3 minute read

TOGETHER WE’RE BETTER

These food duos can help your heart health grow exponentially

When it comes to heart health, food can be your best medicine. But protecting this vital organ goes beyond avoiding unhealthy foods. To slash your risk of heart woes, it’s also important to up your intake of foods that are full of the nutrients and other compounds, such as antioxidants, that research shows can help keep your ticker beating strong for years to come.

Advertisement

Spinach and avocado

We now know a lot more about how to prevent cardiovascular disease, including both heart attacks and strokes, and it’s clear that healthy eating and living (such as getting plenty of exercise!) can make a huge difference.

There are certain foods that, instead of taking a solo adventure to improve our heart health, seem to perform better when set free to mingle. This is called food synergy: where the benefits of two or more foods eaten together can be greater than the sum of their parts. When working in unison, they amplify their nutritional benefits.

While researchers have only just begun to untangle all the super combinations, these good-chemistry eats and sips can pack outsize benefits for the well-being of your heart.

Dark leafy greens such as spinach and kale are already nutritional heavy hitters, but if you really want to reap their rewards, make sure to fatten them up. Research shows that consuming foods such as kale, tomatoes, and carrots—good sources of carotenoid antioxidants including lycopene and beta carotene—with a dietary source of fat, such as avocado, can increase how much of these heart-friendly plant compounds we absorb. The reason is simple: antioxidants such as lutein, lycopene, and beta carotene, which work to fend off the cell-damaging effects of free radicals to help protect heart health and promote healthier aging, are fat soluble, so they are better absorbed when consumed along with a source of dietary fat. The upshot is that whenever colourful veggies are on your plate, make sure to fatten them up with healthy fat sources, including olive oil, avocado, nuts, or seeds.

Kind-hearted

A recent study found that consuming avocado daily can help lower levels of LDL (bad) cholesterol—particularly a form of LDL cholesterol that is especially detrimental to heart health. Researchers credit some of this benefit to the antioxidants, including lutein, found in avocado.

Turmeric and black pepper

While turmeric is increasingly being studied for its heart-benefitting, lipid-lowering, and anti-inflammatory powers, we don’t absorb its main bioactive compound, curcumin, into the bloodstream very well.

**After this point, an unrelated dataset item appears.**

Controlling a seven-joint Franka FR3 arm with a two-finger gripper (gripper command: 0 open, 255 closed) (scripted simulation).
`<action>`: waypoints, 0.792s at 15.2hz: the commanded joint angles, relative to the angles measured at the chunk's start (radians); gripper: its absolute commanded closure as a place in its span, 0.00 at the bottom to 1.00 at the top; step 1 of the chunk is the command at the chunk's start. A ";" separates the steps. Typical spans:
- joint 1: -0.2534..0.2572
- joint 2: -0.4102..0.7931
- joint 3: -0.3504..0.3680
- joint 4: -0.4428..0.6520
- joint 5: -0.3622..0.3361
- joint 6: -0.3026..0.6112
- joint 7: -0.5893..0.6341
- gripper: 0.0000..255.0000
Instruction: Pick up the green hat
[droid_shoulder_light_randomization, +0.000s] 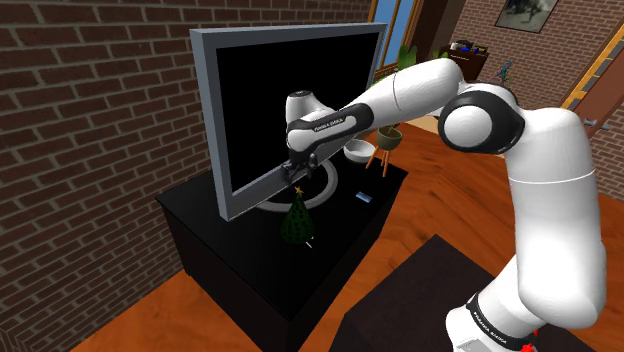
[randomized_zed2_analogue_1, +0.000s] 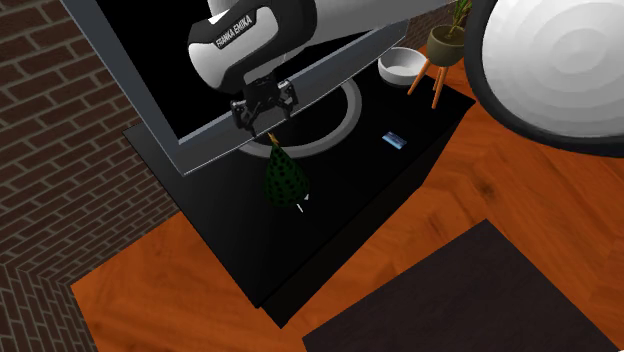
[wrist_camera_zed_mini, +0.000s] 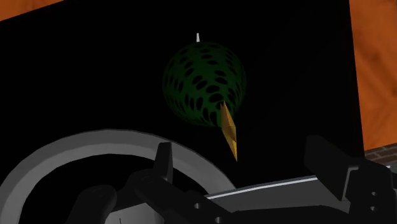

The good news is that a chemical found in black pepper called piperine can greatly bolster our ability to take up curcumin. Piperine could make it easier for curcumin to pass through the intestinal wall and into your bloodstream. So, whenever you add the golden spice to curries, soups, sauces, and scrambled eggs, don’t forget to also include a few twists of the pepper grinder.

Kind-hearted

Research shows that when people who are at risk for heart disease consumed higher amounts of spices such as turmeric for a month, they tested lower in levels of pro-inflammatory compounds, including cytokines.

Oats and berries

Because iron is vital to transporting oxygen throughout the body to tissues, including your heart, it’s best to make sure your iron stores are well stocked. (Correcting an iron deficiency or anemia is important to improving heart function.)

A recent study linked iron deficiency with a 24 percent higher risk of heart disease and a 26 percent higher risk of death due to cardiovascular disease compared with not having an iron deficiency.

Of course, a hunk of steak is a good source of the mineral, but you can also get iron from plant-based foods such as oats, beans, lentils, tofu, fortified cereals, and spinach. There’s a catch, though: only 2 to 20 percent of the iron found in plant foods, called non-heme iron, makes its way from your digestive tract into your blood.

Mother Nature can lend a helping hand in the form of vitamin C (ascorbic acid)—present in berries, bell pepper, tomatoes, broccoli, and citrus, to name a few—which converts plant-based iron into a form that is more readily absorbed.

That makes it a good idea to top a steamy bowl of oatmeal with blueberries, load up a pot of bean-based chili with chopped peppers, and serve tofu with a side of broccoli. As a bonus, oats are rich in beta-glucan fibre that can help improve cholesterol numbers.

In addition, one study found that women aged 25 through 42 who ate more than three servings of blueberries and strawberries a week had a 32 percent lower risk of heart attack compared with those who ate less.

Kind-hearted

According to a recent study, women who ate ironfortified cereal with kiwi fruit, which is especially rich in vitamin C, were able to raise their iron levels.